══ RECORDS PROVIDED ══

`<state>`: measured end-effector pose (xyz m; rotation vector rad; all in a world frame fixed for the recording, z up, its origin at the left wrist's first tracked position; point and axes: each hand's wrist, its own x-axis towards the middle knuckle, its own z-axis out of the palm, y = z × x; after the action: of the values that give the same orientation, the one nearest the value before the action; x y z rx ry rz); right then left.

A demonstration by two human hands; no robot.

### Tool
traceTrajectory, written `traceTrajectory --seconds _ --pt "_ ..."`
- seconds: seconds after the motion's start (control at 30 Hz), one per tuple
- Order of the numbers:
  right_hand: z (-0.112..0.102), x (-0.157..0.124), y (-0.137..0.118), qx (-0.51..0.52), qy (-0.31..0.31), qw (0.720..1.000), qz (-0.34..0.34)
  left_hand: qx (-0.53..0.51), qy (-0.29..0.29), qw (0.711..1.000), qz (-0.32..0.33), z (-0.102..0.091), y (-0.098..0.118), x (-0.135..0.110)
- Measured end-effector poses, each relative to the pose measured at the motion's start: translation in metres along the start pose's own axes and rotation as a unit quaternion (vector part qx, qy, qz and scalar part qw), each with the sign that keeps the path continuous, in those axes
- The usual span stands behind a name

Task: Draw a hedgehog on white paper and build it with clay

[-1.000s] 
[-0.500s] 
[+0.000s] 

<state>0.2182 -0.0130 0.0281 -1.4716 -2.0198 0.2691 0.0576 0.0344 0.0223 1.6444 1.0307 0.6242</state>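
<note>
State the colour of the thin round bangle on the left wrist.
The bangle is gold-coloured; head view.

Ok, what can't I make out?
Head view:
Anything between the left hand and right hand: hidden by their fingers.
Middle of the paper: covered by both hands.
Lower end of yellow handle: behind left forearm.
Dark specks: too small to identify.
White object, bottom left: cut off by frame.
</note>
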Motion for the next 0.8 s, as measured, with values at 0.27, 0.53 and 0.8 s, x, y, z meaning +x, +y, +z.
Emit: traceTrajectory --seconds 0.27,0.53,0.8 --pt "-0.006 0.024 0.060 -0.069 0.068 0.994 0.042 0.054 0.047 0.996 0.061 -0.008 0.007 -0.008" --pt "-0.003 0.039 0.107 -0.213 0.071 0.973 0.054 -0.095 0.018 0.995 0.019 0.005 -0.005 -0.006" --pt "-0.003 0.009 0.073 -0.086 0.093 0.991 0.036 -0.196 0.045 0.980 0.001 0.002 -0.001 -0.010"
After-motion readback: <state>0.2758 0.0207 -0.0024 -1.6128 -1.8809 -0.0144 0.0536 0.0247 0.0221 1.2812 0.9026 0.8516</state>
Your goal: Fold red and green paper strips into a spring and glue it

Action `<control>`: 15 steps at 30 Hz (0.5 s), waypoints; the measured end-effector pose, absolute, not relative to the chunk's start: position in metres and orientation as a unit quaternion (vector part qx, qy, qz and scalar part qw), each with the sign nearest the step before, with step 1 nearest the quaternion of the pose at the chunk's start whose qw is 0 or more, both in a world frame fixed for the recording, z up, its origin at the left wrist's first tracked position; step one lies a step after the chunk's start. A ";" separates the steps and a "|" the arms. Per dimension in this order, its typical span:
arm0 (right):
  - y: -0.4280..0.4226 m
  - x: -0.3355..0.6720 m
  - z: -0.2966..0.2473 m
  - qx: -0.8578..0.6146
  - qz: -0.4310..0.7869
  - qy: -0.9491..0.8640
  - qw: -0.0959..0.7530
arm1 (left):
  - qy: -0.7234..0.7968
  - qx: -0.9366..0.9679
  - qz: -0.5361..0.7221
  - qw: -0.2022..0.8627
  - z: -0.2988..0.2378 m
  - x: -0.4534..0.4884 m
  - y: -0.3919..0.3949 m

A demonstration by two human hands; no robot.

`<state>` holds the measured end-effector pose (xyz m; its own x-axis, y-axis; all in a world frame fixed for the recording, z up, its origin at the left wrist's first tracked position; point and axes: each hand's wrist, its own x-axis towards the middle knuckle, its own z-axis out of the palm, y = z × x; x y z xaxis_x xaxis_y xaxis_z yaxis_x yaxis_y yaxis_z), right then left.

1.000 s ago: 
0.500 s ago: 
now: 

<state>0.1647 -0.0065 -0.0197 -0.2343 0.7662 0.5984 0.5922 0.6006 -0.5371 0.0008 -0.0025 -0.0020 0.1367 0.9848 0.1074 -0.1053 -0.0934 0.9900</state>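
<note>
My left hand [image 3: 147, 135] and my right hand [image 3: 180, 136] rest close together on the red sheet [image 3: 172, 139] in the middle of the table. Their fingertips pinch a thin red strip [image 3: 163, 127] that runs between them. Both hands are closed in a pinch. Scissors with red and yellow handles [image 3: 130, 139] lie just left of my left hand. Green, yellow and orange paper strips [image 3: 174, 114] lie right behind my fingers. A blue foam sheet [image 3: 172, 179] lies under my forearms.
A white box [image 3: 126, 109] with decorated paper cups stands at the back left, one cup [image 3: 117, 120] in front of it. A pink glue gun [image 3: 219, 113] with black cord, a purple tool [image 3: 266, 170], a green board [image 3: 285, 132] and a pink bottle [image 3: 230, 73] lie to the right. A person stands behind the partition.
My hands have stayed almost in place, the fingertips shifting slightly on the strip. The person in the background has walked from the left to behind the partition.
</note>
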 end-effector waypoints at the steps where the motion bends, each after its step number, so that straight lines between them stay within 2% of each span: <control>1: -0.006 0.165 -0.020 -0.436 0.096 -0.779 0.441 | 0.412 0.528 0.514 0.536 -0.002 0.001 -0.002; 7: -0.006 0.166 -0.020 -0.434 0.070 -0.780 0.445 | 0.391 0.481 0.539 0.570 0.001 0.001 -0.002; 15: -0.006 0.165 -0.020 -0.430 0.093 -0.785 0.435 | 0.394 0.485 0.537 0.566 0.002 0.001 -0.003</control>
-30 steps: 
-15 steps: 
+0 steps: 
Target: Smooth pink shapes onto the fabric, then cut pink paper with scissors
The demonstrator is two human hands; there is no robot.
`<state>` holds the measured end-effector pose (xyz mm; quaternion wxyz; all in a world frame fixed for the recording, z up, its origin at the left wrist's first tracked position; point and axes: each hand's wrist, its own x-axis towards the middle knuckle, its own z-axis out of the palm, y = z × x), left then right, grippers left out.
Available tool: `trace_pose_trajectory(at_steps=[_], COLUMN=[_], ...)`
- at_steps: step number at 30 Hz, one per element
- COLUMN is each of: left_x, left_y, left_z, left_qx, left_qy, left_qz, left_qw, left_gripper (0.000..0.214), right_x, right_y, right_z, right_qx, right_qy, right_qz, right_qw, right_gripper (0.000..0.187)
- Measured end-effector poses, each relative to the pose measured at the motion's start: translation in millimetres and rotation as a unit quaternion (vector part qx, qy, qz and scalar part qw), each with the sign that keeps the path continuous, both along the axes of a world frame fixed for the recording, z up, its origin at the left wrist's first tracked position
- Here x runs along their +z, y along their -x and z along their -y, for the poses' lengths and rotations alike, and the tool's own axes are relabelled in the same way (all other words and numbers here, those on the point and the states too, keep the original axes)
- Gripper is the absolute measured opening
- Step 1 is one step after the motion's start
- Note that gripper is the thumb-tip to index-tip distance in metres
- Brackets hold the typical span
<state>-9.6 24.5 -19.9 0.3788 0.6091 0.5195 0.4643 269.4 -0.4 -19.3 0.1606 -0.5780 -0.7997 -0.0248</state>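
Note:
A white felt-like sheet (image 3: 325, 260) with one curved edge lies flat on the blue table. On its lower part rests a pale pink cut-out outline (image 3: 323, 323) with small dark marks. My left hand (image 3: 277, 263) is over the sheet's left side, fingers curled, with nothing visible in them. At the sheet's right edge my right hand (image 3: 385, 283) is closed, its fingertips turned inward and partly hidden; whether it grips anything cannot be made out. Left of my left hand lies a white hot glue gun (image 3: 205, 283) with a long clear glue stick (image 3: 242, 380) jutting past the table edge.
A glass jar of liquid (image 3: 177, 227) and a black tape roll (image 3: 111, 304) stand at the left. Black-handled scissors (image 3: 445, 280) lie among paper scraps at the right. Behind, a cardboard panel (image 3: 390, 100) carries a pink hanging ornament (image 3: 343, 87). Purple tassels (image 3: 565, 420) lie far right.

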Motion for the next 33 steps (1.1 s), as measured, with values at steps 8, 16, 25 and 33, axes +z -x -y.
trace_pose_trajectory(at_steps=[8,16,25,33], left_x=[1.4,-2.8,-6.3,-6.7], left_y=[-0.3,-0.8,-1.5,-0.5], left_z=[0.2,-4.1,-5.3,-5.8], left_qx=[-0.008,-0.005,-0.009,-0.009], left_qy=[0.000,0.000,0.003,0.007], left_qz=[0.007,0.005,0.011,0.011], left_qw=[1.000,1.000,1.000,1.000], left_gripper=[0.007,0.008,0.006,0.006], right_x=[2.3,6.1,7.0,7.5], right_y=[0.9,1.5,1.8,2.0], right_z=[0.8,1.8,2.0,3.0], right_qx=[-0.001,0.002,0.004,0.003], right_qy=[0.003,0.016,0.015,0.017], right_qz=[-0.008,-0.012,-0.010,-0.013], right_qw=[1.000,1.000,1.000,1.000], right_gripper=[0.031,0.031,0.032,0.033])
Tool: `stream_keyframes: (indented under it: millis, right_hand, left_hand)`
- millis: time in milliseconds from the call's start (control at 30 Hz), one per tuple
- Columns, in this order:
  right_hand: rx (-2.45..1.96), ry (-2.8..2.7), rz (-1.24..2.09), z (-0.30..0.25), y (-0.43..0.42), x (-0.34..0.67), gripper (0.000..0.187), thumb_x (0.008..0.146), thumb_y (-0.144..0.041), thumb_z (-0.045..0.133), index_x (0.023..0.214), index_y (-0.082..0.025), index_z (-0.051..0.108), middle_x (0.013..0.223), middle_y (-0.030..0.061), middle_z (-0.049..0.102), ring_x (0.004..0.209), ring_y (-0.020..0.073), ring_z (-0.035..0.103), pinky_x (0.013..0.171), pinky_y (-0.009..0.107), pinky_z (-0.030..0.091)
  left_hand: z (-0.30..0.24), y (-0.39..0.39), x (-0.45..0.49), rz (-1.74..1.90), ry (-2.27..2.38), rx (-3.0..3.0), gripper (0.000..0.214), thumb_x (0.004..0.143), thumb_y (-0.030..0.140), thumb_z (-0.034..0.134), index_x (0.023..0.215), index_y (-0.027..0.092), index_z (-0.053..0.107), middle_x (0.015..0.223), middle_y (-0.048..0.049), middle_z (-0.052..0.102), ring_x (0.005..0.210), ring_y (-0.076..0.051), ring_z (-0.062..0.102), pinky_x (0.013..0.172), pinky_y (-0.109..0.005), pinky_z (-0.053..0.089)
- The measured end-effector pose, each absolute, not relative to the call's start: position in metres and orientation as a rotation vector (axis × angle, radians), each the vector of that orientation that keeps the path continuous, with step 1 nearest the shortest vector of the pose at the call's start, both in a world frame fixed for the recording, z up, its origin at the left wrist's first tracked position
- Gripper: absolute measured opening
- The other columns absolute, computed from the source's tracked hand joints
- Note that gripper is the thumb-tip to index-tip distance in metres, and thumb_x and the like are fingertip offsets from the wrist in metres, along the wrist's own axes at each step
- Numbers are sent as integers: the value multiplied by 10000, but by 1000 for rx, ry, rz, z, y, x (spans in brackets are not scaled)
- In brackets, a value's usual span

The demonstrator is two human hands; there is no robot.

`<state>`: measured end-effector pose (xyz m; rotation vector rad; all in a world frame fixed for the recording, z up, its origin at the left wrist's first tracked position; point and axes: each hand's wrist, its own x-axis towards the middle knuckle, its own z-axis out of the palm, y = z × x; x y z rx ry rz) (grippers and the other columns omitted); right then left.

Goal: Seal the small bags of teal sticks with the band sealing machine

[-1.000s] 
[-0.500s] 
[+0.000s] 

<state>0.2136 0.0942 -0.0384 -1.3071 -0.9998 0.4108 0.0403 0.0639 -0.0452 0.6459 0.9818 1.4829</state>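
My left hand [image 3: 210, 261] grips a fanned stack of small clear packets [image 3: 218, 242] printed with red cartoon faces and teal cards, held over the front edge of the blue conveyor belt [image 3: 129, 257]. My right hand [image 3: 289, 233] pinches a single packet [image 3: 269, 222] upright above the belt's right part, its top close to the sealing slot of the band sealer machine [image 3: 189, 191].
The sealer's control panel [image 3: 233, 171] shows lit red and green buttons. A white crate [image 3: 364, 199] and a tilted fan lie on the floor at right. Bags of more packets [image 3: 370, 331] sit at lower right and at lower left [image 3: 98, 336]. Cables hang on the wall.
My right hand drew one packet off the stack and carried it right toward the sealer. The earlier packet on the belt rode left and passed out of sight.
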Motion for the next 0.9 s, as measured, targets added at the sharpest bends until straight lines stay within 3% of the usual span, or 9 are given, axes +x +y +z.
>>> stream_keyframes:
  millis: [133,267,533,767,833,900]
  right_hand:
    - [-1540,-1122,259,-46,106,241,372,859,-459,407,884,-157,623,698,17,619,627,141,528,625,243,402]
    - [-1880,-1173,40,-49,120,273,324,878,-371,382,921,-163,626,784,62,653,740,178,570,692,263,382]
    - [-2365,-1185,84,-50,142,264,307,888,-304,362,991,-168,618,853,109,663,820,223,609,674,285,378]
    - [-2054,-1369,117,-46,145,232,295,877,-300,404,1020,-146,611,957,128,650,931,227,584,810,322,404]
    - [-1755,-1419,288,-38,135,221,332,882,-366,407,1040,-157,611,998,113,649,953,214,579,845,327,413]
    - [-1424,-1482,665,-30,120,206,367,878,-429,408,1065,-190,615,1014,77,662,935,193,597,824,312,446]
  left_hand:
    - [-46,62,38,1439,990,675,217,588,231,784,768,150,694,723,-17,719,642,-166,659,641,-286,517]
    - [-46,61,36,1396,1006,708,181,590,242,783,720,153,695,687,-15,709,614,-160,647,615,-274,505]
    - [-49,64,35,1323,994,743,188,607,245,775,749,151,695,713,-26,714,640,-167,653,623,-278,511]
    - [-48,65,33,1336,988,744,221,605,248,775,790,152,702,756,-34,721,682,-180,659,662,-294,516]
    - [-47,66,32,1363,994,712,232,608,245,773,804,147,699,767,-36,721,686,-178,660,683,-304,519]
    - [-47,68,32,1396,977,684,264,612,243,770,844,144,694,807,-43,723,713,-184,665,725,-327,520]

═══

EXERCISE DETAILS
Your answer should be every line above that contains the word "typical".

ANSWER TO THE EXERCISE
Action `<control>`: 15 steps at 30 Hz (0.5 s), waypoints; the measured end-effector pose, absolute, not relative to the chunk's start: position in metres and orientation as a unit quaternion (vector part qx, qy, qz and scalar part qw), each with the sign nearest the step before, with step 1 nearest the quaternion of the pose at the chunk's start whose qw is 0 or more, both in a world frame fixed for the recording, z up, its origin at the left wrist's first tracked position; step one lies a step after the chunk's start. A ";" separates the steps and a "|" the arms. Per dimension in this order, its typical span:
- Brackets hold the typical span

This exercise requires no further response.